7.3.6.  Ready to Transfer (R2T)

      Type:  data-type PDU

      PDU-specific qualifiers:  DataDescriptorOut

   In order to send an R2T PDU, the iSCSI layer at the target MUST
   invoke the Get_Data Operational Primitive qualified with
   DataDescriptorOut, which defines the I/O Buffer for receiving the
   SCSI Write data from the initiator.  See Section 7.1 on the general
   requirements on the handling of iSCSI data-type PDUs.

   The iSER layer at the target MUST do the following for each
   invocation of the Get_Data Operational Primitive:

   1.  It MUST ensure a valid local STag for the I/O Buffer and a valid
       Local Mapping that associates the Initiator Task Tag (ITT) to the
       local STag.  This may involve allocating a valid local STag and
       establishing a Local Mapping.

   2.  It MUST use the ITT in the R2T to locate the remote Write STag in
       the Remote Mapping that associates the ITT to Advertised STag(s).
       The Remote Mapping is established earlier by the iSER layer at
       the target when the iSER Message containing the Advertised Write
       STag and the SCSI Command PDU for a SCSI write or bidirectional
       command is received from the initiator.

   3.  If the iSER-ORD value at the target is set to 0, the iSER layer
       at the target MUST terminate the connection and free up the
       resources associated with the connection (as described in Section
       5.2.3) if it receives the R2T PDU from the iSCSI layer at the
       target.  Upon termination of the connection, the iSER layer at
       the target MUST notify the iSCSI layer at the target by invoking
       the Connection_Terminate_Notify Operational Primitive.

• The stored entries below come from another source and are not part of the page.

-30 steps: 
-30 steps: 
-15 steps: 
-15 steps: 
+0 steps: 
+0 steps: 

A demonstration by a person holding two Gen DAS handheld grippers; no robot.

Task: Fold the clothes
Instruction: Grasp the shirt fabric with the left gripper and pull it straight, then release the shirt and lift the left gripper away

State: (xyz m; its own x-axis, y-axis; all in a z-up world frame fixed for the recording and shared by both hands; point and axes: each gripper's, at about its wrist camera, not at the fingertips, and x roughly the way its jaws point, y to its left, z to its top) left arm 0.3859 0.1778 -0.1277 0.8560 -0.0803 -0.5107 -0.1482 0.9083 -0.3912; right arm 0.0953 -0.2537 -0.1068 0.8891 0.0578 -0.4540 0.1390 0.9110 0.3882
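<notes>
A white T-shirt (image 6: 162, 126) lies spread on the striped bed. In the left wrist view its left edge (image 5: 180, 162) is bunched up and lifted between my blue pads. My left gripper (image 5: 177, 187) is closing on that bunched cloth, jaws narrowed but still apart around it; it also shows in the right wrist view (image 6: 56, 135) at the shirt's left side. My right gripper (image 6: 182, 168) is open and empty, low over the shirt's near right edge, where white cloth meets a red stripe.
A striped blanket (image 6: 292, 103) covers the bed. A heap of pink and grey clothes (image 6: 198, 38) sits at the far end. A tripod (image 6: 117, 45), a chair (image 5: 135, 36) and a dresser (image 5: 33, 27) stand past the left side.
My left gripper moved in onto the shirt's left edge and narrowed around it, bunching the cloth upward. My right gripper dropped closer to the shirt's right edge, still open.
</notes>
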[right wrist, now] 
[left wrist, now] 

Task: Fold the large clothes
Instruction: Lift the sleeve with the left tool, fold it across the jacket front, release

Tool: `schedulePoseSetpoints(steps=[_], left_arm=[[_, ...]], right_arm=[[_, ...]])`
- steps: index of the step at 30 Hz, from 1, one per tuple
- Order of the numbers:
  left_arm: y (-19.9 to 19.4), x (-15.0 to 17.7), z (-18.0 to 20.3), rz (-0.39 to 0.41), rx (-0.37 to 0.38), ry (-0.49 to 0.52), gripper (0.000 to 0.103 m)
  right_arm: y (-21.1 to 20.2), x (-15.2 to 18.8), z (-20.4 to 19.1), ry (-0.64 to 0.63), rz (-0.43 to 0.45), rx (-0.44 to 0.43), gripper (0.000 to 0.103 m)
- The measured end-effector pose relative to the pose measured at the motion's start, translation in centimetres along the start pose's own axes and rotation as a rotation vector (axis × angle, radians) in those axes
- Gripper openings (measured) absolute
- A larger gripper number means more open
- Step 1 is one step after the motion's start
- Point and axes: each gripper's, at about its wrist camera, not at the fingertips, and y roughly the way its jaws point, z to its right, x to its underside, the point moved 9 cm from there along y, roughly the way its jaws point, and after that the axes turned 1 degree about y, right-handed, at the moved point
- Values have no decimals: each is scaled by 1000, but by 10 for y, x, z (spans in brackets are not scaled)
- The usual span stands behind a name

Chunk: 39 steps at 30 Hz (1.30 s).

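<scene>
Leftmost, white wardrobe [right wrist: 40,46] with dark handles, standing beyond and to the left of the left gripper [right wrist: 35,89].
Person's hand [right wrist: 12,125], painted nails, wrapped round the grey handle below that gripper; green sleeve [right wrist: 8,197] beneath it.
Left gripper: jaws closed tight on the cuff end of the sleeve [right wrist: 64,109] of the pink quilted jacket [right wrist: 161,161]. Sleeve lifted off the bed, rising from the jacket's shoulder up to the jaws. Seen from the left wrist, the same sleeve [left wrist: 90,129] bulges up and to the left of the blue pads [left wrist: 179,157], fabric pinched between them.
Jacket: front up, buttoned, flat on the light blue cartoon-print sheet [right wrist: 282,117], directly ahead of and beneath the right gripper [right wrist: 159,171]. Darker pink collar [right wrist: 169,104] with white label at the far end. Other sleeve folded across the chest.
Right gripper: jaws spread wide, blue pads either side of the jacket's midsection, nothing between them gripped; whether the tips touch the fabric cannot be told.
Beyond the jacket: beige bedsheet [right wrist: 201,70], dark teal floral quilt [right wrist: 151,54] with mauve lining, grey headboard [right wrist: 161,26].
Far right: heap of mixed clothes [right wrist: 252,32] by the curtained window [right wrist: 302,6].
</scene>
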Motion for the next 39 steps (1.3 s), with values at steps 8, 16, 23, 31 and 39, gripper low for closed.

   4.  If the iSER-ORD value at the target is set to greater than 0, the
       iSER layer at the target MUST transform the R2T PDU into an RDMA
       Read Request Message.  While transforming the R2T PDU, the iSER
       layer at the target MUST ensure that the number of outstanding
       RDMA Read Request Messages does not exceed the iSER-ORD value.
       To transform the R2T PDU, the iSER layer at the target:

Top      Up      ToC       Page 49 
       a.  MUST derive the local STag and local Tagged Offset from the
           DataDescriptorOut that qualified the Get_Data invocation.

       b.  MUST use the local STag as the Data Sink STag of the RDMA
           Read Request Message.

       c.  MUST use the local Tagged Offset as the Data Sink Tagged
           Offset of the RDMA Read Request Message.

       d.  MUST use the Desired Data Transfer Length from the R2T PDU as
           the RDMA Read Message Size of the RDMA Read Request Message.

       e.  MUST use the remote Write STag as the Data Source STag of the
           RDMA Read Request Message.

       f.  MUST use the Buffer Offset from the R2T PDU as the Data
           Source Tagged Offset of the RDMA Read Request Message.

   5.  It MUST associate R2TSN and ITT from the R2T PDU with the RDMA
       Read operation.  If the Get_Data Operational Primitive invocation
       is qualified with Notify_Enable set, then when the iSER layer at
       the target receives a completion from the RCaP layer for the RDMA
       Read operation, the iSER layer at the target MUST notify the
       iSCSI layer by invoking the Data_Completion_Notify Operational
       Primitive qualified with R2TSN and ITT.  Conversely, if the
       Get_Data Operational Primitive invocation is qualified with
       Notify_Enable cleared, then the iSER layer at the target MUST NOT
       notify the iSCSI layer on completion and MUST NOT invoke the
       Data_Completion_Notify Operational Primitive.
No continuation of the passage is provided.